Again, Pauline waved impatiently. “Hortencia, you beautiful old bird,” she declared, taking her beloved’s cheeks in her hands and gazing fondly into her brimming blue eyes, “I don’t care if we live in sin forever, as long as I’m with you.” The two women kissed.
And kissed.
And kissed.
“Yay, living in sin!” howled the Back Room Babes, erupting in applause. Those nearby in the crowd paused in their pyromaniac chanting to clap along with them.
It broke the spell, forcing Hortencia and Pauline to finally come up for air.
“Oh, my. Ladies, we better hurry up. The burning’s about to start, and we don’t want to leave anyone out. It’s your turn, dear,” Hortencia prompted Sera. “Tell us what’s been holding you back, and how you plan to change it. It’s quite liberating.”
“Yeah, kiddo,” urged Pauline. “Give it up to Zozobra, let it all go into the fire!” The crowd seemed to agree, the frenzy of shouting and dancing kindling the night.

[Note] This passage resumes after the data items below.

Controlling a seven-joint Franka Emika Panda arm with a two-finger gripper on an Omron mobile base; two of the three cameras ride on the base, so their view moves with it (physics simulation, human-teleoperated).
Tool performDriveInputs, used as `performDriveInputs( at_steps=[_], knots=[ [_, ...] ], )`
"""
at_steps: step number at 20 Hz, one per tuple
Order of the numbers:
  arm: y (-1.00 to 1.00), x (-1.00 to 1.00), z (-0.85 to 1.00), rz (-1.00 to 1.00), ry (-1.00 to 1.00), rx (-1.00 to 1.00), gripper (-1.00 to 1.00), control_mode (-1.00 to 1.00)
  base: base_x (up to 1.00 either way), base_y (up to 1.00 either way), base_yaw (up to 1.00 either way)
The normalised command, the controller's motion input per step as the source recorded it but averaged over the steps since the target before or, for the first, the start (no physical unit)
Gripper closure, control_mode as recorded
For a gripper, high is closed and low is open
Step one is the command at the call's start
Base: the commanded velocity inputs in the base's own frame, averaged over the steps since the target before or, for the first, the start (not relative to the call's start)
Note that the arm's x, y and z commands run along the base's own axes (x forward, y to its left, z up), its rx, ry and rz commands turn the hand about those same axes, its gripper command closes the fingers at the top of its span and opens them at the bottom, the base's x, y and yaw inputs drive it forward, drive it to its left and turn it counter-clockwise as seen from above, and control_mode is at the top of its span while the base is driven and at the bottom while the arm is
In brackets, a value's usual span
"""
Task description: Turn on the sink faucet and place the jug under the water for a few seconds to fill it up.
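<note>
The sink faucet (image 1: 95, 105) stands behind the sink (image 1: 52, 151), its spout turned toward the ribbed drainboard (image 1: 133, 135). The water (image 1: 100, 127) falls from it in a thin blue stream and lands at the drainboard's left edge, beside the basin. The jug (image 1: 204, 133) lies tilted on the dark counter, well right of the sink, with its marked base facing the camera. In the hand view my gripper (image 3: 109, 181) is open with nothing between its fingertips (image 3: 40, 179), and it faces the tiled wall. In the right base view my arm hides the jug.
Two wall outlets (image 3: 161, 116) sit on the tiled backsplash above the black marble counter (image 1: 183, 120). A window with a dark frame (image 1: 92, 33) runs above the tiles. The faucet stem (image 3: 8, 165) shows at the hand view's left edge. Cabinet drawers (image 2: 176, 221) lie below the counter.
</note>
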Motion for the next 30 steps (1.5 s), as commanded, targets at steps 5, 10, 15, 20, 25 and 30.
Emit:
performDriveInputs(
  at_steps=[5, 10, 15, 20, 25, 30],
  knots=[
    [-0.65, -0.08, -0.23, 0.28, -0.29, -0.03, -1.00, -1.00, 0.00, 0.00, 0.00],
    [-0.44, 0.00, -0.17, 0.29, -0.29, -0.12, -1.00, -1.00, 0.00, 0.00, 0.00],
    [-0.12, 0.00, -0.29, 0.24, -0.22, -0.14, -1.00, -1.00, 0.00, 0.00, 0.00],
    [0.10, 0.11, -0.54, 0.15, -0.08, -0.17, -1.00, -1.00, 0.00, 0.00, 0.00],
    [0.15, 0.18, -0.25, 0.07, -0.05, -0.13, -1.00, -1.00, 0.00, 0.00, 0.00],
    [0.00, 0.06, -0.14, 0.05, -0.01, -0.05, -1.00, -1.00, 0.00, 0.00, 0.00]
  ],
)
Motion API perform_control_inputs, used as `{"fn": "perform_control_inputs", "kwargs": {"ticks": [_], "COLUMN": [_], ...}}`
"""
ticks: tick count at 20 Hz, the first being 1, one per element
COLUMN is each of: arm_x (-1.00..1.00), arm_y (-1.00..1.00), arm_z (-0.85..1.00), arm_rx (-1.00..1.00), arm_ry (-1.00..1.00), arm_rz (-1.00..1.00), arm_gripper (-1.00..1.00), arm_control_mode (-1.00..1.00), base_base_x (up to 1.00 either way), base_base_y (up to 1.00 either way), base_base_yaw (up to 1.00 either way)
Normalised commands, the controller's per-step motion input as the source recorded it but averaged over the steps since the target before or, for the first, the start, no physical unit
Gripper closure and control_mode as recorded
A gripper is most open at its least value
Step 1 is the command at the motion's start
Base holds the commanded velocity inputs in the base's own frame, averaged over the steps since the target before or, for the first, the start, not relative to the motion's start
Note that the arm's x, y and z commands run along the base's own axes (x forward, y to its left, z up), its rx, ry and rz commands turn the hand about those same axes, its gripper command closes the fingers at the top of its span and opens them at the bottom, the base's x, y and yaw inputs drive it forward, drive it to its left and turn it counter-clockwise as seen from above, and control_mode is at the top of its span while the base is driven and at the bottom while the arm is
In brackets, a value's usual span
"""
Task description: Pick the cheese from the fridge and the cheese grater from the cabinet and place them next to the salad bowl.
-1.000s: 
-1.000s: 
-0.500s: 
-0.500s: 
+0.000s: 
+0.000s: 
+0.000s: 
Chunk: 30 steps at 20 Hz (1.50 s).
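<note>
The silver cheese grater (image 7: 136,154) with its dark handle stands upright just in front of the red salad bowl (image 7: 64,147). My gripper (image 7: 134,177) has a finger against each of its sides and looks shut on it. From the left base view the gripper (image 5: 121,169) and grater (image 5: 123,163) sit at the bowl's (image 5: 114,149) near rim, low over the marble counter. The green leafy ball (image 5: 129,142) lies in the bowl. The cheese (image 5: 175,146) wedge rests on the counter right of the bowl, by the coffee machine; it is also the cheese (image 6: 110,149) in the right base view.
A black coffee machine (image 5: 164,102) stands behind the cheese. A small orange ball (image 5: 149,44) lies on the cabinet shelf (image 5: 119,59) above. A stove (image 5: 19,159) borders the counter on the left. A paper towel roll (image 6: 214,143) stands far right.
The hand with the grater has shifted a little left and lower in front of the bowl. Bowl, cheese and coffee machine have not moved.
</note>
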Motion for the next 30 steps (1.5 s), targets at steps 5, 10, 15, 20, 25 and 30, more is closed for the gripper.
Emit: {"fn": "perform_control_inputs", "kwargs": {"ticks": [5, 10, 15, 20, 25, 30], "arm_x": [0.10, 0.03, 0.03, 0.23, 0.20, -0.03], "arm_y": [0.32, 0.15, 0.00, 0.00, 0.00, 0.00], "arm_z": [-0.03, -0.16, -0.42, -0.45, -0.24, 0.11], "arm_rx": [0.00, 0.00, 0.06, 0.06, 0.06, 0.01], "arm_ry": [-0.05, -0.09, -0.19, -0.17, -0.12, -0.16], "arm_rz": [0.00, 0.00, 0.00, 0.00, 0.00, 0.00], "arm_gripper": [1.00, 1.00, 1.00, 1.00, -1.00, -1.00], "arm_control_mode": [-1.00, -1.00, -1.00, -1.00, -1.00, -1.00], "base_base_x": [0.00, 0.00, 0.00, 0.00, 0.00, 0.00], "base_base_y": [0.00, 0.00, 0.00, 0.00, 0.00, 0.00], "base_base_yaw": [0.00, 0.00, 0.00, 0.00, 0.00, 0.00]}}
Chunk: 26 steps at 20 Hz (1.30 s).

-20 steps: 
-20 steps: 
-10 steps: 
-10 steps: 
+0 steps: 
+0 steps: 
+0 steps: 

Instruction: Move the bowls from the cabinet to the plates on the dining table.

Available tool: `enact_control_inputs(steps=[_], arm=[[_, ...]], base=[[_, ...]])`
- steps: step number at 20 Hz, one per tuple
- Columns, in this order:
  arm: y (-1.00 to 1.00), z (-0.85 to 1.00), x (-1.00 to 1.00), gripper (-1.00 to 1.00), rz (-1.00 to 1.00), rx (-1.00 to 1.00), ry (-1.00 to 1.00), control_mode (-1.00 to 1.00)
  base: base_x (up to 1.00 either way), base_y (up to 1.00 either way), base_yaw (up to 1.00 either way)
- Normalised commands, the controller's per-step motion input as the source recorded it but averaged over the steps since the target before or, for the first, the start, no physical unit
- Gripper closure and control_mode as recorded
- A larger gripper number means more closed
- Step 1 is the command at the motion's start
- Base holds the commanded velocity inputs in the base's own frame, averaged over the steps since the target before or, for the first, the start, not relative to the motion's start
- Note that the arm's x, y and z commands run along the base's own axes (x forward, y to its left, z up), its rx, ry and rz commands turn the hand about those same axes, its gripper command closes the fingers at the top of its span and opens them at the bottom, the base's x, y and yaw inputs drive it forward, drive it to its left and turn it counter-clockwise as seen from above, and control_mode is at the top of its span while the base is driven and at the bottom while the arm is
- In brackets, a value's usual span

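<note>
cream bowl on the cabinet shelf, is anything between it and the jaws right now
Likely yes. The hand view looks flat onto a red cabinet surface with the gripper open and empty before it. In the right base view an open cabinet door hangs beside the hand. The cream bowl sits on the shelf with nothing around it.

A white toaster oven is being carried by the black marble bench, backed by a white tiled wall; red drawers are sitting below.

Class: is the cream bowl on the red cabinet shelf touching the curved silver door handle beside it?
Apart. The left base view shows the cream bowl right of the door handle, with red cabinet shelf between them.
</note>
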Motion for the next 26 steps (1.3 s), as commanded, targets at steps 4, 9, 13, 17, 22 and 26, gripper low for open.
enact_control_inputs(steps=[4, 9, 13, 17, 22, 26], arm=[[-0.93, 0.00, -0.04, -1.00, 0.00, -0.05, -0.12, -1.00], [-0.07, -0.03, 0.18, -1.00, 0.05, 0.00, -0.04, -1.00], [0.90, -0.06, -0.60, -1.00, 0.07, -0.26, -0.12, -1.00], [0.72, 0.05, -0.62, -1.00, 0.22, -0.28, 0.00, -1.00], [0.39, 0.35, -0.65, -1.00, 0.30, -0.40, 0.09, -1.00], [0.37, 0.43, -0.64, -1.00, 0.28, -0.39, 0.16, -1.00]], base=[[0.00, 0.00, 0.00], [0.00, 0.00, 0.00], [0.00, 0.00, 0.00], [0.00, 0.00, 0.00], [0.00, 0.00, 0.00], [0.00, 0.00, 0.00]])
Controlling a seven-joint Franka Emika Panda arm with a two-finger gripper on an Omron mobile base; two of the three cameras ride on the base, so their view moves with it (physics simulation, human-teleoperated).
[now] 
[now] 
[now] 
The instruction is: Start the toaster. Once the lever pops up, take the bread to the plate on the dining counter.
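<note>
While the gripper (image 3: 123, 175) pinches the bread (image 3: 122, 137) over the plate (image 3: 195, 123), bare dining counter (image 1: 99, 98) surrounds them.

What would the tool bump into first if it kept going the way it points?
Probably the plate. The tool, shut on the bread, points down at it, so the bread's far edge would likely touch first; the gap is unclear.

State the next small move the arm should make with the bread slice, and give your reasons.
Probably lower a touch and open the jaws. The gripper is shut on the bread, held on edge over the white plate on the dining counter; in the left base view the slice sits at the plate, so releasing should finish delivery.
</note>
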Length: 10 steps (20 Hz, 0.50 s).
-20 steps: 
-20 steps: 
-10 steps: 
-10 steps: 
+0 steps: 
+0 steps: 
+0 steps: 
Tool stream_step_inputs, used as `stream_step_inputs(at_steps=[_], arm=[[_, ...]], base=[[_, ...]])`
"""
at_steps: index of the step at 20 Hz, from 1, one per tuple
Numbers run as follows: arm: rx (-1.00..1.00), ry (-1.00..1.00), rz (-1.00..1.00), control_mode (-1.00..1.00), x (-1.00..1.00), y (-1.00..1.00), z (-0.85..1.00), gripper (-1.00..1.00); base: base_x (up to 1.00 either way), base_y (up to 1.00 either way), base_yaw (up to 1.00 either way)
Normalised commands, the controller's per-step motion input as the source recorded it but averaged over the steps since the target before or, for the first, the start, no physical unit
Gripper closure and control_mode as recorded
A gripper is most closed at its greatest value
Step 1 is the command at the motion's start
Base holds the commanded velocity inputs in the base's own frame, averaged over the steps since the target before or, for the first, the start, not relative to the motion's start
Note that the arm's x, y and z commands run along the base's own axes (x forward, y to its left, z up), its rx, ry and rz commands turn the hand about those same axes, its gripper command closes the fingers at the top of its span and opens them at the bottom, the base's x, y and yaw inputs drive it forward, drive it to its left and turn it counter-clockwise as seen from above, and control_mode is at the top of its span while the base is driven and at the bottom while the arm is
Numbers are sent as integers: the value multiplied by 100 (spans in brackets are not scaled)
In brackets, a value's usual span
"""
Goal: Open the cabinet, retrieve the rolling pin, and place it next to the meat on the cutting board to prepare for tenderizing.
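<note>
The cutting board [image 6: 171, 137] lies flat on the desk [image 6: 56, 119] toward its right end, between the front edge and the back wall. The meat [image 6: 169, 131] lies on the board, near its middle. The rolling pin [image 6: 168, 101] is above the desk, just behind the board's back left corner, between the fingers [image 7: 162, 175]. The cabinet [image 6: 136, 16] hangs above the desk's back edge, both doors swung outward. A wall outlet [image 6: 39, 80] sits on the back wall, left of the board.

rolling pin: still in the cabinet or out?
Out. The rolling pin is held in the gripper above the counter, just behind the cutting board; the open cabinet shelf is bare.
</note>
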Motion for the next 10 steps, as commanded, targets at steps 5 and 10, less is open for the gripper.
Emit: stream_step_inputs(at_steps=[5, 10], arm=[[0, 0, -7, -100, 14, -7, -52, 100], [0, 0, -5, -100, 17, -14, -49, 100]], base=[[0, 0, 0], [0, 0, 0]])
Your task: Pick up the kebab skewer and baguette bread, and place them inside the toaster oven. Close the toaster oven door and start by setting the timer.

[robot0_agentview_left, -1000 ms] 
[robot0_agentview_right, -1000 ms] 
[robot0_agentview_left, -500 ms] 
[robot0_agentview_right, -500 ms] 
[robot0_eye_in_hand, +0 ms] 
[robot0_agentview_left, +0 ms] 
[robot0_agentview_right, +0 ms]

Both older women were grinning blindingly. But Sera’s own smile fell away. She could feel all the eyes of the Back Room Babes on her as if they were literally pressed to her skin. She knew very well what her worst hang-up was, and she very much wanted to keep it to herself. The women were opening their circle for Sera, smiling and gesturing for her to take center stage. When her feet wouldn’t move, Pauline and Hortencia came to her, taking her rubbery arms and drawing her into the circle in their place.
Maybe I should just talk about the alcohol, she thought desperately. It’s certainly done a number on my life. But in her heart, Sera knew booze was a demon she’d already exorcised. The addiction would always be a part of her biology, but it no longer directed her behavior, and so long as she maintained her sobriety, it wasn’t a source of shame. Her real problem was—and as mortifying as it was for Sera, it would simply devastate her aunt. I can’t do this, I can’t do this… it would kill Pauline if she knew… She opened her mouth to mumble some platitude about trying harder to meet a nice guy, or making more time for her social life.
Instead, to her utter horror, the truth flew out.
“I can’t have an orgasm.”
A howl erupted from the hysterical crowd.
Fireworks shot into the night sky, detonating with deafening booms.
And with a great roar and a whoosh, Zozobra burst into flames.